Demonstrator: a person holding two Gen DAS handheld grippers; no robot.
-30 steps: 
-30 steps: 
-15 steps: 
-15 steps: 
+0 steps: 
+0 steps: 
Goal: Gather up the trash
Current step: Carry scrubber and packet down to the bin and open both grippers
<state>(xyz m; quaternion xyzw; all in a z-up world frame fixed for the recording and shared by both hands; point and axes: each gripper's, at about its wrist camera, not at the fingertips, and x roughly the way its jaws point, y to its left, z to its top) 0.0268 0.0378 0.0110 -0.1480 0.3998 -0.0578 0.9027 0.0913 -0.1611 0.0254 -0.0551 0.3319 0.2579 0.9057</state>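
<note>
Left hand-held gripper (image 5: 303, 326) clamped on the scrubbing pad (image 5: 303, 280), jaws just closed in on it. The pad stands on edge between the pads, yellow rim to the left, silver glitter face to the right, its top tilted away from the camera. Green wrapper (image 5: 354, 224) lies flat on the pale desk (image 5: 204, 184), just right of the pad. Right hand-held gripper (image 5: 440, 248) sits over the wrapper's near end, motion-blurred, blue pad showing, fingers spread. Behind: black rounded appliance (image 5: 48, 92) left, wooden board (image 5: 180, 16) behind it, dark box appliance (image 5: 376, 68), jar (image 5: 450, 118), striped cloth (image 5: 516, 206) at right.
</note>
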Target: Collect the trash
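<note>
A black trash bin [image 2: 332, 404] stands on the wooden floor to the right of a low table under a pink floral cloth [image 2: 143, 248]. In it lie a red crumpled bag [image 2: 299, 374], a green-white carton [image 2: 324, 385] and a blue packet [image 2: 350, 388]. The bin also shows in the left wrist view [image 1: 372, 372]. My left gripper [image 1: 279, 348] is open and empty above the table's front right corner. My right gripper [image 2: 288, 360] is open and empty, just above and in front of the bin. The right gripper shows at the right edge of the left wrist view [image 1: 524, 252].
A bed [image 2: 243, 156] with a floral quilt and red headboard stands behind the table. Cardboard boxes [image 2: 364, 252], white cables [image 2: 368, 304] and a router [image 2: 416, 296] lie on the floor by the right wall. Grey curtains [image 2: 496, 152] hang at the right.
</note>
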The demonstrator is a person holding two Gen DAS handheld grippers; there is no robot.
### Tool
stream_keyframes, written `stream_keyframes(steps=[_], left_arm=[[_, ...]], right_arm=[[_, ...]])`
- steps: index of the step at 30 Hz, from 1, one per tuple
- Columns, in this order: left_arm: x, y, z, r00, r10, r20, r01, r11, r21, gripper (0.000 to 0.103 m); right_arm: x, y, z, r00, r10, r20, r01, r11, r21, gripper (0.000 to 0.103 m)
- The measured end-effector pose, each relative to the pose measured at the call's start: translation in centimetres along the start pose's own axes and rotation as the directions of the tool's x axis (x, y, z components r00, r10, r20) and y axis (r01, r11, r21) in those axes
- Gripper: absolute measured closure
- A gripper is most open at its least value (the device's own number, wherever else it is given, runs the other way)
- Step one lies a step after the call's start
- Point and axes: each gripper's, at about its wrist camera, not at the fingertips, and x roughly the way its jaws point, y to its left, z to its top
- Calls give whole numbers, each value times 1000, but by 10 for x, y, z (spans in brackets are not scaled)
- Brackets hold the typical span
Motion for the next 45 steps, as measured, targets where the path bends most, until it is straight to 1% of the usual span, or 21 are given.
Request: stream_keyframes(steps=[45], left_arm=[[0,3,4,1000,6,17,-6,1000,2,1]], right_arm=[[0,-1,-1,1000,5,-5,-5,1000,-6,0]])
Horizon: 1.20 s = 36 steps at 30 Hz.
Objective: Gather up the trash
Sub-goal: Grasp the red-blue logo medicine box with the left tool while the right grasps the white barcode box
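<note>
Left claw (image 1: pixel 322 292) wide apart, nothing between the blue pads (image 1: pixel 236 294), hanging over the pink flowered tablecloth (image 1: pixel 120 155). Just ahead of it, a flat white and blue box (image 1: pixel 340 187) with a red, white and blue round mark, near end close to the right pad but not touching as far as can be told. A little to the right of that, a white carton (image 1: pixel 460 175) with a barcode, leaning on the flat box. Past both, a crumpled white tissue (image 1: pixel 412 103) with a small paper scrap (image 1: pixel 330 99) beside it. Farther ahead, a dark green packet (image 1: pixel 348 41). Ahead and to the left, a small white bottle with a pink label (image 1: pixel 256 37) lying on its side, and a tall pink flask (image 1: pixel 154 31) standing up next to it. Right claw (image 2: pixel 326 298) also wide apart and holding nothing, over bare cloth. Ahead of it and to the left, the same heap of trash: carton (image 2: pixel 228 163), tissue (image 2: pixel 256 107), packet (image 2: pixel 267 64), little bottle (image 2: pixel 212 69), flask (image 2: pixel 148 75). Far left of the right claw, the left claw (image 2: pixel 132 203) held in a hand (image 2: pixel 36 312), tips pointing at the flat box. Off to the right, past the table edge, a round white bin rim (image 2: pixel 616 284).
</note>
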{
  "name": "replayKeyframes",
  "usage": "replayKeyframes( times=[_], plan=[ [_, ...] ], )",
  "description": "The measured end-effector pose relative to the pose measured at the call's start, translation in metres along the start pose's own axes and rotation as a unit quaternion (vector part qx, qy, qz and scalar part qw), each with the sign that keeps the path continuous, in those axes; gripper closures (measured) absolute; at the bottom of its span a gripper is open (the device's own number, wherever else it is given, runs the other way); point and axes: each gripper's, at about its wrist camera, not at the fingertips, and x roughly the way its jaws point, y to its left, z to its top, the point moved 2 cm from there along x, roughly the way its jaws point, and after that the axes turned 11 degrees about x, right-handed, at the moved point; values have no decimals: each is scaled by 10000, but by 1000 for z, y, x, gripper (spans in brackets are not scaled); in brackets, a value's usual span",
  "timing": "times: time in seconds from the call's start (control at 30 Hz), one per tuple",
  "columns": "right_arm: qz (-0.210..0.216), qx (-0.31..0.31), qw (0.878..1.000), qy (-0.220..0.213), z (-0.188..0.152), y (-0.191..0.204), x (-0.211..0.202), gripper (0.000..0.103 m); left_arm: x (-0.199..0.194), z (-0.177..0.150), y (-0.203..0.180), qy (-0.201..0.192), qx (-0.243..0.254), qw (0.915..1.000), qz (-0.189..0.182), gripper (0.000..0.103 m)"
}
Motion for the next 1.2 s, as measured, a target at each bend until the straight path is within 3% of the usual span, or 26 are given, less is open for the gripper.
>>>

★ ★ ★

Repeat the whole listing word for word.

Demonstrator: a person holding two Gen DAS handheld grippers; no robot.
-30 steps: 
-30 steps: 
-15 steps: 
-15 steps: 
+0 steps: 
+0 steps: 
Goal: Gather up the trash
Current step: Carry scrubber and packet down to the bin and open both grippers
<state>(xyz m; quaternion xyzw; all in a z-up world frame fixed for the recording and shared by both hands; point and axes: each gripper's, at about its wrist camera, not at the fingertips, and x roughly the way its jaws point, y to its left, z to its top) 0.0268 0.0378 0.0110 -0.1480 0.3998 -0.0578 0.9027 0.0913 -0.1611 0.0254 -0.0551 0.3319 0.2579 0.9057</state>
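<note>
Left hand-held gripper (image 5: 303, 326) clamped on the scrubbing pad (image 5: 303, 280), jaws just closed in on it. The pad stands on edge between the pads, yellow rim to the left, silver glitter face to the right, its top tilted away from the camera. Green wrapper (image 5: 354, 224) lies flat on the pale desk (image 5: 204, 184), just right of the pad. Right hand-held gripper (image 5: 440, 248) sits over the wrapper's near end, motion-blurred, blue pad showing, fingers spread. Behind: black rounded appliance (image 5: 48, 92) left, wooden board (image 5: 180, 16) behind it, dark box appliance (image 5: 376, 68), jar (image 5: 450, 118), striped cloth (image 5: 516, 206) at right.
</note>
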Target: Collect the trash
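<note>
A black trash bin [image 2: 332, 404] stands on the wooden floor to the right of a low table under a pink floral cloth [image 2: 143, 248]. In it lie a red crumpled bag [image 2: 299, 374], a green-white carton [image 2: 324, 385] and a blue packet [image 2: 350, 388]. The bin also shows in the left wrist view [image 1: 372, 372]. My left gripper [image 1: 279, 348] is open and empty above the table's front right corner. My right gripper [image 2: 288, 360] is open and empty, just above and in front of the bin. The right gripper shows at the right edge of the left wrist view [image 1: 524, 252].
A bed [image 2: 243, 156] with a floral quilt and red headboard stands behind the table. Cardboard boxes [image 2: 364, 252], white cables [image 2: 368, 304] and a router [image 2: 416, 296] lie on the floor by the right wall. Grey curtains [image 2: 496, 152] hang at the right.
</note>
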The demonstrator is a person holding two Gen DAS handheld grippers; there is no robot.
### Tool
stream_keyframes, written `stream_keyframes(steps=[_], left_arm=[[_, ...]], right_arm=[[_, ...]])`
- steps: index of the step at 30 Hz, from 1, one per tuple
- Columns, in this order: left_arm: x, y, z, r00, r10, r20, r01, r11, r21, gripper (0.000 to 0.103 m); right_arm: x, y, z, r00, r10, r20, r01, r11, r21, gripper (0.000 to 0.103 m)
- The measured end-effector pose, each relative to the pose measured at the call's start: translation in centimetres along the start pose's own axes and rotation as the directions of the tool's x axis (x, y, z components r00, r10, r20) and y axis (r01, r11, r21) in those axes
- Gripper: absolute measured closure
- A gripper is most open at its least value (the device's own number, wherever else it is given, runs the other way)
- Step one lies a step after the call's start
- Point and axes: each gripper's, at about its wrist camera, not at the fingertips, and x roughly the way its jaws point, y to its left, z to its top
- Calls give whole numbers, each value times 1000, but by 10 for x, y, z (spans in brackets are not scaled)
- Brackets hold the typical span
Motion for the next 45 steps, as measured, targets where the path bends most, until it is straight to 1% of the usual span, or 21 are given.
Request: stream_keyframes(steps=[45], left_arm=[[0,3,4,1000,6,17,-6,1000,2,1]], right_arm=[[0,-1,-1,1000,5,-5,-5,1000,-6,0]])
Horizon: 1.20 s = 36 steps at 30 Hz.
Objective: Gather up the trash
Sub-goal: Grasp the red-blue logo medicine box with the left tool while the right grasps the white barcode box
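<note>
Left claw (image 1: pixel 322 292) wide apart, nothing between the blue pads (image 1: pixel 236 294), hanging over the pink flowered tablecloth (image 1: pixel 120 155). Just ahead of it, a flat white and blue box (image 1: pixel 340 187) with a red, white and blue round mark, near end close to the right pad but not touching as far as can be told. A little to the right of that, a white carton (image 1: pixel 460 175) with a barcode, leaning on the flat box. Past both, a crumpled white tissue (image 1: pixel 412 103) with a small paper scrap (image 1: pixel 330 99) beside it. Farther ahead, a dark green packet (image 1: pixel 348 41). Ahead and to the left, a small white bottle with a pink label (image 1: pixel 256 37) lying on its side, and a tall pink flask (image 1: pixel 154 31) standing up next to it. Right claw (image 2: pixel 326 298) also wide apart and holding nothing, over bare cloth. Ahead of it and to the left, the same heap of trash: carton (image 2: pixel 228 163), tissue (image 2: pixel 256 107), packet (image 2: pixel 267 64), little bottle (image 2: pixel 212 69), flask (image 2: pixel 148 75). Far left of the right claw, the left claw (image 2: pixel 132 203) held in a hand (image 2: pixel 36 312), tips pointing at the flat box. Off to the right, past the table edge, a round white bin rim (image 2: pixel 616 284).
</note>
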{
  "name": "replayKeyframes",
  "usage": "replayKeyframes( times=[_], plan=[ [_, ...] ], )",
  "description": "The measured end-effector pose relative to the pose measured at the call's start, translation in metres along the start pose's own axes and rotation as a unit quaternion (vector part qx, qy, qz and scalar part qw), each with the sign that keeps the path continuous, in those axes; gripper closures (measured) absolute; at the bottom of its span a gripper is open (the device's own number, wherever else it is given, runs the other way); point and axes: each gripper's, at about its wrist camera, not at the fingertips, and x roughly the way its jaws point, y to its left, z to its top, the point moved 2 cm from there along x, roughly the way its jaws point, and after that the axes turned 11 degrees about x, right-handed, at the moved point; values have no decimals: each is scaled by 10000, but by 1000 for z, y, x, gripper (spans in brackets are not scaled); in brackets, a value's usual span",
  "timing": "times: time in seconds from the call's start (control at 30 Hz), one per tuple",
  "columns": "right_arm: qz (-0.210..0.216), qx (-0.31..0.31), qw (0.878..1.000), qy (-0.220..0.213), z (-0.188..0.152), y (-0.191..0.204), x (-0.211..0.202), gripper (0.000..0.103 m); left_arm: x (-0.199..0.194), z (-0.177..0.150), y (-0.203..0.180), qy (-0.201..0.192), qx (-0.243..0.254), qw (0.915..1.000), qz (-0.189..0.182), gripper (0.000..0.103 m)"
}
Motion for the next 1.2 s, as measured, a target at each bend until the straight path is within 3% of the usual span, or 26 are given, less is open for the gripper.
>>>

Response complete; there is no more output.